> EXERCISE DESCRIPTION
Each entry below is to be duplicated verbatim.

> EXTRACTED ENTRIES
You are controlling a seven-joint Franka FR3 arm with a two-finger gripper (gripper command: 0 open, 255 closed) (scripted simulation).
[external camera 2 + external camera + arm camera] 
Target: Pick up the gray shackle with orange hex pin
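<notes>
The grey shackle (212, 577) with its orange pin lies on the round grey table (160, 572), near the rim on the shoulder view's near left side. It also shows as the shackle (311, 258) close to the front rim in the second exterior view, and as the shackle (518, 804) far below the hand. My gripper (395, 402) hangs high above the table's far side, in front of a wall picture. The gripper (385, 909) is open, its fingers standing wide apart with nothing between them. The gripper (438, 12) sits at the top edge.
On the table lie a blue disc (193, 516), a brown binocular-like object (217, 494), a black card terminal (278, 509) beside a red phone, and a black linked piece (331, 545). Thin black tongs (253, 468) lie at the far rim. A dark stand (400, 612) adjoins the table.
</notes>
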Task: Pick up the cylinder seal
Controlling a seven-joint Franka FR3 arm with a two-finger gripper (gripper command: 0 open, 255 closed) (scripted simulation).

> EXERCISE ANSWER
You are controlling a seven-joint Franka FR3 arm with a two-finger gripper (gripper command: 0 open, 255 closed) (scripted simulation).
[external camera 2 + external camera + arm camera] 
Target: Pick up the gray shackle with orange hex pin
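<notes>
The grey shackle (212, 577) with its orange pin lies on the round grey table (160, 572), near the rim on the shoulder view's near left side. It also shows as the shackle (311, 258) close to the front rim in the second exterior view, and as the shackle (518, 804) far below the hand. My gripper (395, 402) hangs high above the table's far side, in front of a wall picture. The gripper (385, 909) is open, its fingers standing wide apart with nothing between them. The gripper (438, 12) sits at the top edge.
On the table lie a blue disc (193, 516), a brown binocular-like object (217, 494), a black card terminal (278, 509) beside a red phone, and a black linked piece (331, 545). Thin black tongs (253, 468) lie at the far rim. A dark stand (400, 612) adjoins the table.
</notes>
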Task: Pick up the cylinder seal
Controlling a seven-joint Franka FR3 arm with a two-finger gripper (gripper command: 0 open, 255 closed) (scripted simulation).

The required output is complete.